#### [REQUIREMENT]
Exact transcription of the data below is required, without the images.

#### [PROVIDED DATA]
>>>
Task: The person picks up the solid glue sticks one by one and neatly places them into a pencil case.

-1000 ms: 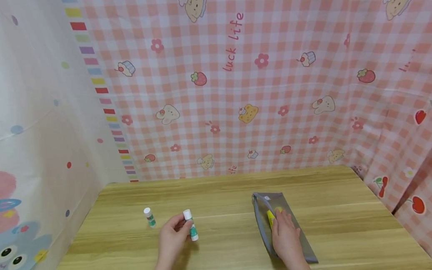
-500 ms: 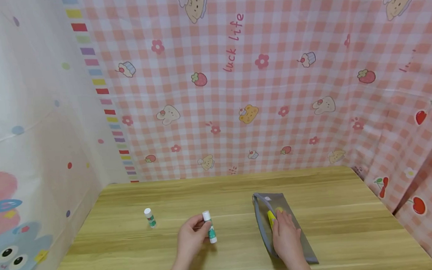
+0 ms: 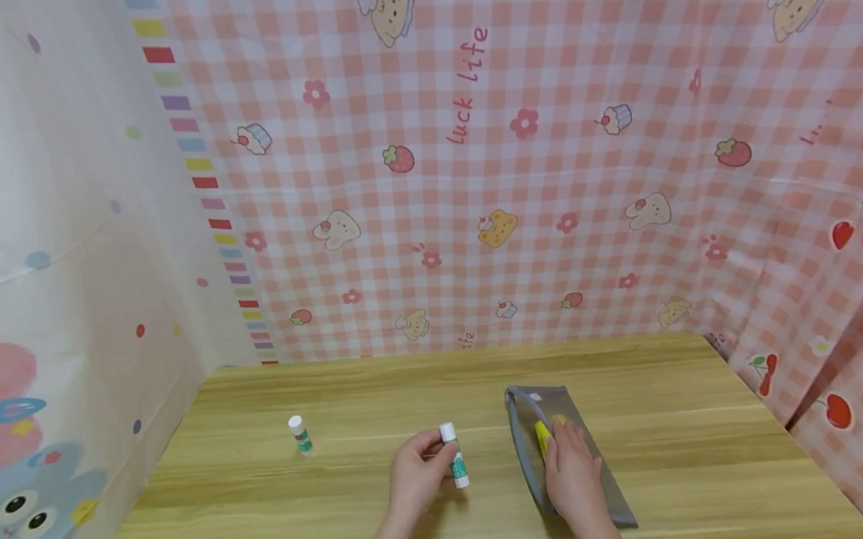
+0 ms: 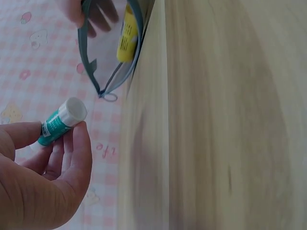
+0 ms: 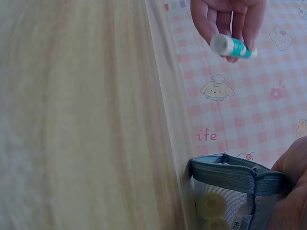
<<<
#### [SOLVED PROBLEM]
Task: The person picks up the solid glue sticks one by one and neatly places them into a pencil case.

-1000 ms: 
-500 ms: 
+0 ms: 
+0 ms: 
+0 ms: 

Work on the exercise is complete.